**Your instructions**
Keep to one stretch of the data below, the lines from the one with "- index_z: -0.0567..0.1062" up to and including the one with "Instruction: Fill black", and return that stretch exactly.

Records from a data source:

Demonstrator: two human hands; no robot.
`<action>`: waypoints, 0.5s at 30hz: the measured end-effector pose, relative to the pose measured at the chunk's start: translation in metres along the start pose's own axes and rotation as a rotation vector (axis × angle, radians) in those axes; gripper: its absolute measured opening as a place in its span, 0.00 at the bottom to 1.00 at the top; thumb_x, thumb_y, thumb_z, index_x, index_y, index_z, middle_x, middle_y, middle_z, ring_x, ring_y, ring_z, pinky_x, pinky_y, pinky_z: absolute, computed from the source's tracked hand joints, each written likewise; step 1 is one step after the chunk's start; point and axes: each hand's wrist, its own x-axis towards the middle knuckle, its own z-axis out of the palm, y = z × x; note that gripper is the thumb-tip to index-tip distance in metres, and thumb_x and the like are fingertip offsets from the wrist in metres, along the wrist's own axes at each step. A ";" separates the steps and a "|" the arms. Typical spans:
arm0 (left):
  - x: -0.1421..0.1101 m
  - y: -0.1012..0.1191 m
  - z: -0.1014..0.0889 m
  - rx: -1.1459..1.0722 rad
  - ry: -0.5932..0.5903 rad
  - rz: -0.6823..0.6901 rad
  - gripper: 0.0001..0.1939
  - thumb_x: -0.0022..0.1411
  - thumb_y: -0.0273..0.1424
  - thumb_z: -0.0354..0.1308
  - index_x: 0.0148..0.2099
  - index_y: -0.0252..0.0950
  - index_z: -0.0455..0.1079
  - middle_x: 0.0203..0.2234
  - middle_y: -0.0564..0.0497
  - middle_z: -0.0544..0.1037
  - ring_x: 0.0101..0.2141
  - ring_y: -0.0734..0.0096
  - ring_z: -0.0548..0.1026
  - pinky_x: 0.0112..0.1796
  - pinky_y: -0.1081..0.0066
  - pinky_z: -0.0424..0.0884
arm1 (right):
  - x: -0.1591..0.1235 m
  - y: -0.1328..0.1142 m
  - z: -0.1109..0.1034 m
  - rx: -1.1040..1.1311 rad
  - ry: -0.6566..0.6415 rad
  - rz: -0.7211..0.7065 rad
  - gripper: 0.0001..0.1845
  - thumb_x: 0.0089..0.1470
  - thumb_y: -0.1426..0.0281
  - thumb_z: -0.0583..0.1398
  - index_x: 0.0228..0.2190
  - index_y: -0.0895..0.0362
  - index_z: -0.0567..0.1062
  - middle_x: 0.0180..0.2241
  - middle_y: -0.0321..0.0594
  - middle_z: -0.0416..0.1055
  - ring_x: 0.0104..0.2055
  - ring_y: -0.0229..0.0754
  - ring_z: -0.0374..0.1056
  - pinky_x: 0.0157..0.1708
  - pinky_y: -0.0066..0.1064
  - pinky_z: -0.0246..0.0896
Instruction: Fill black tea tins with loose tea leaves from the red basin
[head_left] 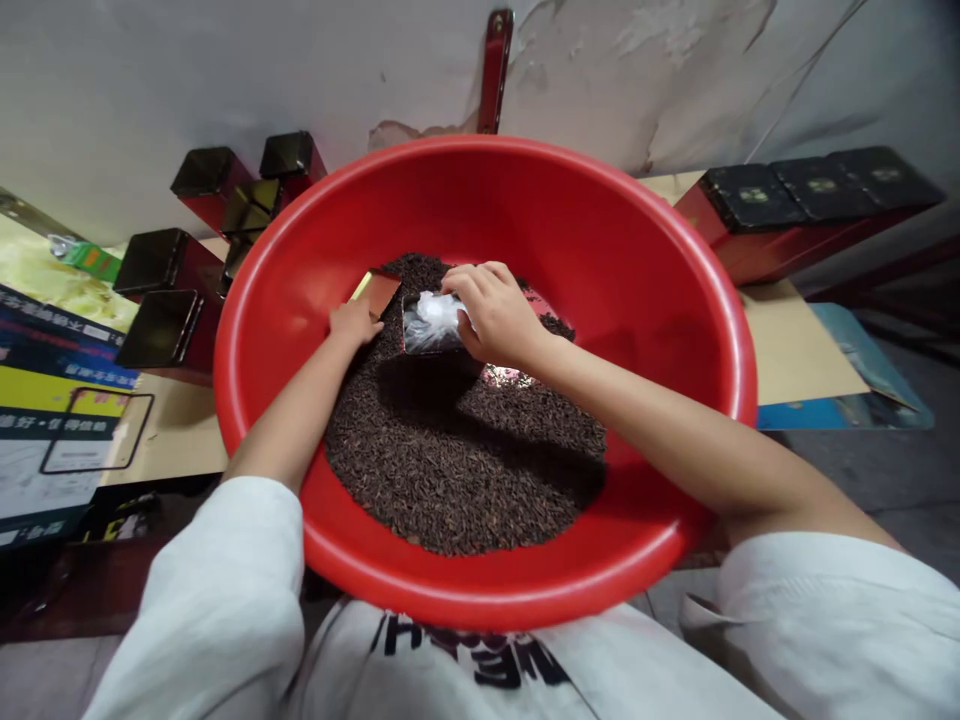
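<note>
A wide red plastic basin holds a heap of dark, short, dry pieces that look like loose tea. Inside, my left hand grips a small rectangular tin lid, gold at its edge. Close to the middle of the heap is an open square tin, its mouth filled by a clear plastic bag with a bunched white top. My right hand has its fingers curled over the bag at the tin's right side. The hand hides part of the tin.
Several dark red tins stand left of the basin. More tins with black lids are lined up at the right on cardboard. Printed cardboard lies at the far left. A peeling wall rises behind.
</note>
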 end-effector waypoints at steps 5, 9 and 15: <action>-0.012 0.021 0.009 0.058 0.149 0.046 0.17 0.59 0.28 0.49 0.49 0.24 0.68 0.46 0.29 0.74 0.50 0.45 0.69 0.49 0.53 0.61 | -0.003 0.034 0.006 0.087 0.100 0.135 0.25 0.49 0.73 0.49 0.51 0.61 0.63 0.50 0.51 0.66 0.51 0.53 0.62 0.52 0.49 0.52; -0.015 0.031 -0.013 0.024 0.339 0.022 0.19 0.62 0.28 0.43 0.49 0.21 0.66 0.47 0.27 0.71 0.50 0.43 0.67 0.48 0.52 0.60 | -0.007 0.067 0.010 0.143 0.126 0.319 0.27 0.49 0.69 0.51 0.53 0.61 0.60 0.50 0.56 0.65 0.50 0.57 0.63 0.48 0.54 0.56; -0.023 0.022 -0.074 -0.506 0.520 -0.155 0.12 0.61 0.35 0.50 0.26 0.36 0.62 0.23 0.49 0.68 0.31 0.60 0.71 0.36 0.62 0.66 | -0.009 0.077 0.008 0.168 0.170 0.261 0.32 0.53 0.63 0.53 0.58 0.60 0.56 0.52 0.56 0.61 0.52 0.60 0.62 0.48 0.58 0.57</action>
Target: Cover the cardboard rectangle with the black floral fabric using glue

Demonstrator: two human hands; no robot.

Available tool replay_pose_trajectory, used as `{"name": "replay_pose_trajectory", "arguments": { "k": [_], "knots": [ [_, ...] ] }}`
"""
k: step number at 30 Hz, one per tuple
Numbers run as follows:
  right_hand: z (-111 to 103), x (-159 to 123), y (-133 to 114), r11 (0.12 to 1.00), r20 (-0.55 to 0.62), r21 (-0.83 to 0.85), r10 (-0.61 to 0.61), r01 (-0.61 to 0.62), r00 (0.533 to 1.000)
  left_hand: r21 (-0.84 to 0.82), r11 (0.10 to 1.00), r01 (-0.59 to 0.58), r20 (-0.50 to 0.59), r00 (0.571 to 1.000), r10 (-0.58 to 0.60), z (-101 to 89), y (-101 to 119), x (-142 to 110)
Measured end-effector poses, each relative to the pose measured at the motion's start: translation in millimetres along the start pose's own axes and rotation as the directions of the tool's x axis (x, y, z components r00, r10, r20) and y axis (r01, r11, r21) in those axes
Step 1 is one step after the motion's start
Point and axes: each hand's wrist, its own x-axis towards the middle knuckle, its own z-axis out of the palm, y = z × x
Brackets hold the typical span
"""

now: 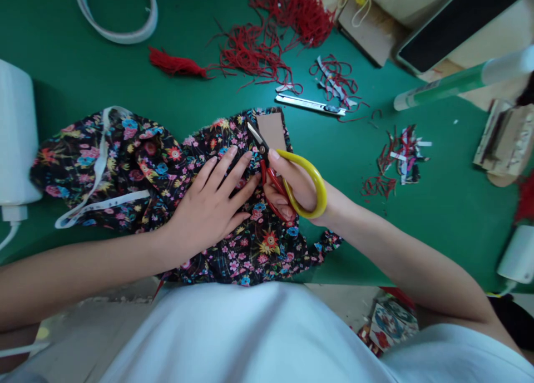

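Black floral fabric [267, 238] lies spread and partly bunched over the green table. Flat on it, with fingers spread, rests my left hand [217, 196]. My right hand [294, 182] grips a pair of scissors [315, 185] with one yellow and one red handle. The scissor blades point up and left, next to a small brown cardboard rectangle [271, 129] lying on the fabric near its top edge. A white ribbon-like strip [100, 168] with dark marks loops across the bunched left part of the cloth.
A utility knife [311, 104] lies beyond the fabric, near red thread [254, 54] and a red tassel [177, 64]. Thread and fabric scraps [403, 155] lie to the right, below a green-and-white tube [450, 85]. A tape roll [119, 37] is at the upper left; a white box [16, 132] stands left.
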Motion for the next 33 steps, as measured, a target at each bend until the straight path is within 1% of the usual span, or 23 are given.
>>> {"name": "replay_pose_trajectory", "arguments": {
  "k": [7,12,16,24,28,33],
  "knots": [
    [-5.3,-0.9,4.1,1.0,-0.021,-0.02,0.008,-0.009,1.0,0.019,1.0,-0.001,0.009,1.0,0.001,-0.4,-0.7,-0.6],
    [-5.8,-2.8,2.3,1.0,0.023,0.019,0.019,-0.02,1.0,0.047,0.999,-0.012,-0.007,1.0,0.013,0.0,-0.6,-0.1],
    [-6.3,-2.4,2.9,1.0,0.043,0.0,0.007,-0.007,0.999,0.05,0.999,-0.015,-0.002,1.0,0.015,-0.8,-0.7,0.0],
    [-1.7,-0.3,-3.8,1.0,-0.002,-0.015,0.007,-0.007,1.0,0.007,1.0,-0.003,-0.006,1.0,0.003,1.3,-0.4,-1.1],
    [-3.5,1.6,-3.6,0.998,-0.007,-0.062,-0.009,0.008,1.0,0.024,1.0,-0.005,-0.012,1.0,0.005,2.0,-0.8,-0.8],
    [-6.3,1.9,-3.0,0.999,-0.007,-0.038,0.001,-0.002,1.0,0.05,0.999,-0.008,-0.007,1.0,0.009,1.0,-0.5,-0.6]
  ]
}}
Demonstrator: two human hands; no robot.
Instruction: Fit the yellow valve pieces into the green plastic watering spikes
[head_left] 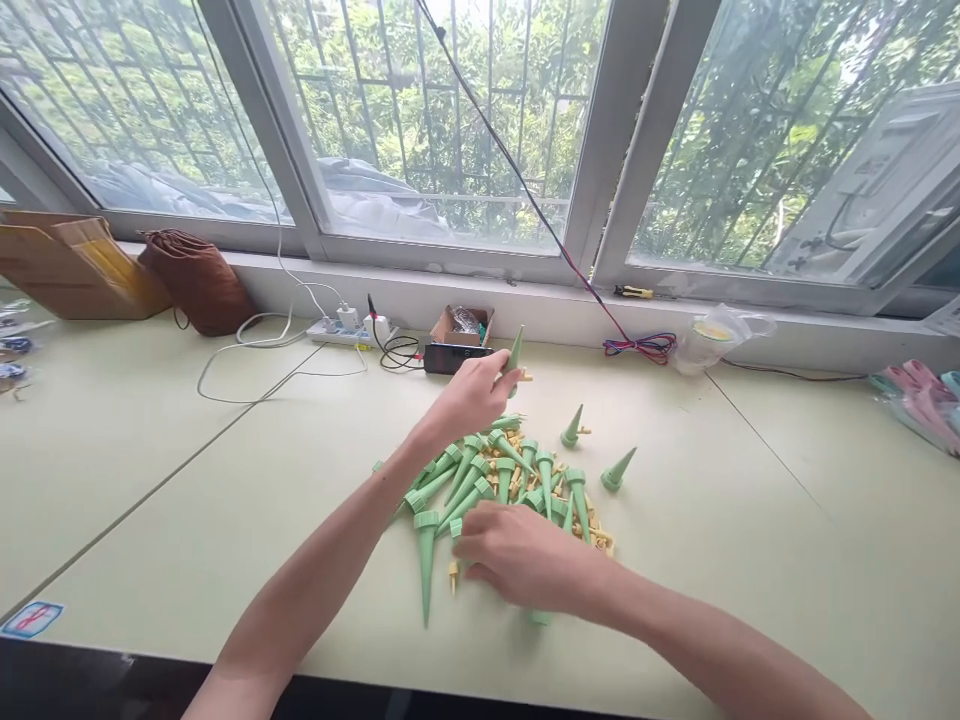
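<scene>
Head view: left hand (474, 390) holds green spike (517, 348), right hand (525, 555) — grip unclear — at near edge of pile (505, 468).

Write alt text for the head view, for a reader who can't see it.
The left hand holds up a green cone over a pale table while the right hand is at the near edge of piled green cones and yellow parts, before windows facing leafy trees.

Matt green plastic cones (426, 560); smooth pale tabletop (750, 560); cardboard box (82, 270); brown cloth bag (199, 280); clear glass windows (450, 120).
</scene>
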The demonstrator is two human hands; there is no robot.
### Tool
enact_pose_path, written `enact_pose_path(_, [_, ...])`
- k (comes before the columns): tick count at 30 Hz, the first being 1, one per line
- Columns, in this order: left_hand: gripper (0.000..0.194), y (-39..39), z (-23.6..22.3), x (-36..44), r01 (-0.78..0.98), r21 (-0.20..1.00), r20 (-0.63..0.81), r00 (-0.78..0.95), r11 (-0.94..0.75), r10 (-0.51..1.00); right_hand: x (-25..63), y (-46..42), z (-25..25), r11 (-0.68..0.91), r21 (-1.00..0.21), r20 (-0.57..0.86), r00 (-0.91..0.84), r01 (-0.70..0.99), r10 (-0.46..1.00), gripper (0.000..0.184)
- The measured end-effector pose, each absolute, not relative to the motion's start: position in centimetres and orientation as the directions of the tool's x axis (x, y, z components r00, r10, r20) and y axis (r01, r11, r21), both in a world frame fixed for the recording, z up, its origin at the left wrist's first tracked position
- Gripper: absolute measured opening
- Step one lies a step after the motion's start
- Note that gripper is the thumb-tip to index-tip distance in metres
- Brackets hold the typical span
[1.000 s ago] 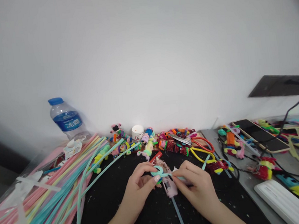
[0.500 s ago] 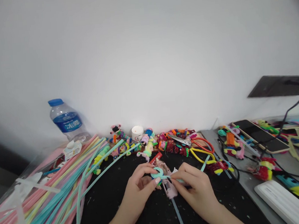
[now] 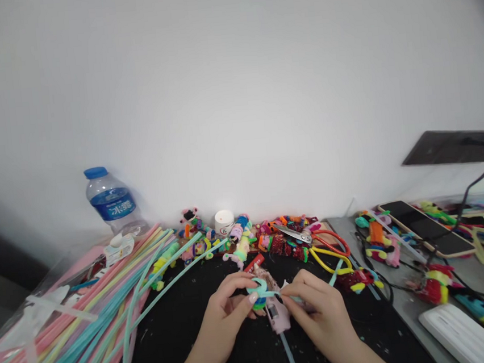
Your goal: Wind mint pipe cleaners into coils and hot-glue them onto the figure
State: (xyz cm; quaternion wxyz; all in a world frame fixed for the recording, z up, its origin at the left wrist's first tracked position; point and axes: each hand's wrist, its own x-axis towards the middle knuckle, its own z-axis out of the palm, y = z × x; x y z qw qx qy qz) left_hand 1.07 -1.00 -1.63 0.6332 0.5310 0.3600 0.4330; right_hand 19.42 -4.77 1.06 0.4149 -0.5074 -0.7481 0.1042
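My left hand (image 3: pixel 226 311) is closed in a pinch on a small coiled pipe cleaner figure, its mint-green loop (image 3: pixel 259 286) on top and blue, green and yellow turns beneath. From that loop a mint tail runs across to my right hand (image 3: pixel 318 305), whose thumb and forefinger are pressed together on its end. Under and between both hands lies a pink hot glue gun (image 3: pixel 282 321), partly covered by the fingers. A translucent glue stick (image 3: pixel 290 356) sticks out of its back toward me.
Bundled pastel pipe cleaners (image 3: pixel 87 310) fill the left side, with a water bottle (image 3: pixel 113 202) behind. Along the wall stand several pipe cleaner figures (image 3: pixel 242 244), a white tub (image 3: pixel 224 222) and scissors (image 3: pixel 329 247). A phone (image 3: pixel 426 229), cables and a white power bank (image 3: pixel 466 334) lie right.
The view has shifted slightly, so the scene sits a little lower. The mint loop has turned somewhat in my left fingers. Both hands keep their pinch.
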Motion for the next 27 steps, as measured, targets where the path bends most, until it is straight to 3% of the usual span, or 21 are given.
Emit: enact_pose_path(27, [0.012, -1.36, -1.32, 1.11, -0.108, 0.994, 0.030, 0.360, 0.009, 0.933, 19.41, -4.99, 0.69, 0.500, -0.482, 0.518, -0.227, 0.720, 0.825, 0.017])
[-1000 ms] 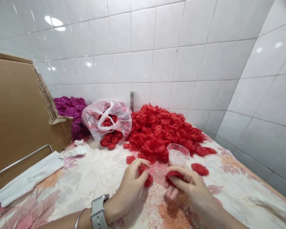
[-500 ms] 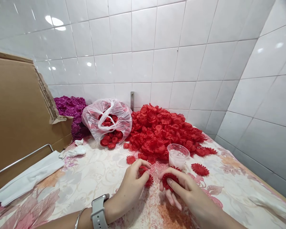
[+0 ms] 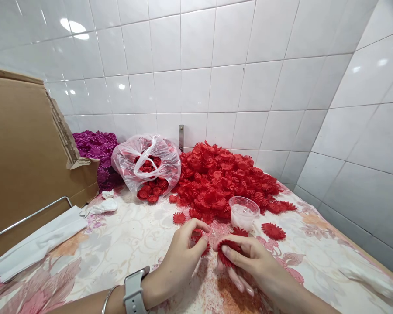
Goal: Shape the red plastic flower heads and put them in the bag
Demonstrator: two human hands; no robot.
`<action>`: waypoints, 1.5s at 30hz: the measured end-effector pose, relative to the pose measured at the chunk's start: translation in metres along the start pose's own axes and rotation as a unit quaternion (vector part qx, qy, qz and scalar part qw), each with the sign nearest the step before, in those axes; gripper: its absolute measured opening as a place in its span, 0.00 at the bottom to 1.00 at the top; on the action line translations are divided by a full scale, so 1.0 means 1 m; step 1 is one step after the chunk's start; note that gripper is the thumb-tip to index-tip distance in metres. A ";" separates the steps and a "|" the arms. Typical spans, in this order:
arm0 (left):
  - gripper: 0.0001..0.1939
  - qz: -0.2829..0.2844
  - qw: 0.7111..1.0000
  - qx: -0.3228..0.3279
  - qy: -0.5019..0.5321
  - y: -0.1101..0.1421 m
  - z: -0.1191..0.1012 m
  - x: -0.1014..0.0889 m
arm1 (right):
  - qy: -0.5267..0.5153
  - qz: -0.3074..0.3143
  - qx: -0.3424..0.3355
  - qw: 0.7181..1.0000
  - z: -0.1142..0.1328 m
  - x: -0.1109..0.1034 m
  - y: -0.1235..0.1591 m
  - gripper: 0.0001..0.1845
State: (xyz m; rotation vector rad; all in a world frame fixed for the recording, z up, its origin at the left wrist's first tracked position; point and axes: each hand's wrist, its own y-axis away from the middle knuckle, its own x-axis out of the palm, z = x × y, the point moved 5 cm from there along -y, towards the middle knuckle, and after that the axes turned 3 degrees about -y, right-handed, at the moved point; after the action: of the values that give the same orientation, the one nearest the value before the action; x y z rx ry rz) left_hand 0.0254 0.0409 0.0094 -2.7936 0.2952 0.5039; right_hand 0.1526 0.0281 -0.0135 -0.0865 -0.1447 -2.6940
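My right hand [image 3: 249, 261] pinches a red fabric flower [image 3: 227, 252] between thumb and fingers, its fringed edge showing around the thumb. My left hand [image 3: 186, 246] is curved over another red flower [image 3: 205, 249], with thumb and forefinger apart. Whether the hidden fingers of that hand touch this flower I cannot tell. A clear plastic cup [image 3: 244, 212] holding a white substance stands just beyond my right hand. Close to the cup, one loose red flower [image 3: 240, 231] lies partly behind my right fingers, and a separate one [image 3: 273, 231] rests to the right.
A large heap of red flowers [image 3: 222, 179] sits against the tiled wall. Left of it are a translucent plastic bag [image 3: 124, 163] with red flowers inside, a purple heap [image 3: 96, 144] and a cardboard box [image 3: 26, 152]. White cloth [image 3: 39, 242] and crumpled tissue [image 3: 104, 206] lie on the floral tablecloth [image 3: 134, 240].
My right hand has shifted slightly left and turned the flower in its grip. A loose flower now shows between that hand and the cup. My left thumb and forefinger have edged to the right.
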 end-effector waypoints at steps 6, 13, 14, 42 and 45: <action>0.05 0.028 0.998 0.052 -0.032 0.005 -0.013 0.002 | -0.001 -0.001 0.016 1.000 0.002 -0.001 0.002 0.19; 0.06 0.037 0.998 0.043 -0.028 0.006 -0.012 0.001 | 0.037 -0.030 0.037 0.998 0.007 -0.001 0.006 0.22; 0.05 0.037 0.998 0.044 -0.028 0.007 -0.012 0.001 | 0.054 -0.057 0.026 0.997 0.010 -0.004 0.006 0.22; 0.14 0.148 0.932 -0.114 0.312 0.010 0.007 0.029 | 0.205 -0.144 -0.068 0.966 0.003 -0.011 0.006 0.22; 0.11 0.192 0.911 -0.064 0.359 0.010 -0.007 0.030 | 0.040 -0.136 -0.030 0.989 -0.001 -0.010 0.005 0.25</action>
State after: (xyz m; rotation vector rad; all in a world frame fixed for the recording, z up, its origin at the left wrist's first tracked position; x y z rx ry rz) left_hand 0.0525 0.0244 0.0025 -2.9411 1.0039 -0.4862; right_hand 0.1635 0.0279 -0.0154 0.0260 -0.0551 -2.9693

**Solution**
  - index_z: -0.0567..0.1062
  - middle_x: 0.0180..0.2241
  - middle_y: -0.0321..0.0594
  - middle_z: -0.0416..0.1055
  - ring_x: 0.0104..0.2055
  - ring_y: -0.0229..0.0754
  - ring_z: -0.0374..0.1056
  - pinky_x: 0.0157..0.1708
  - pinky_y: -0.0066..0.1064
  - pinky_z: -0.0246..0.0896
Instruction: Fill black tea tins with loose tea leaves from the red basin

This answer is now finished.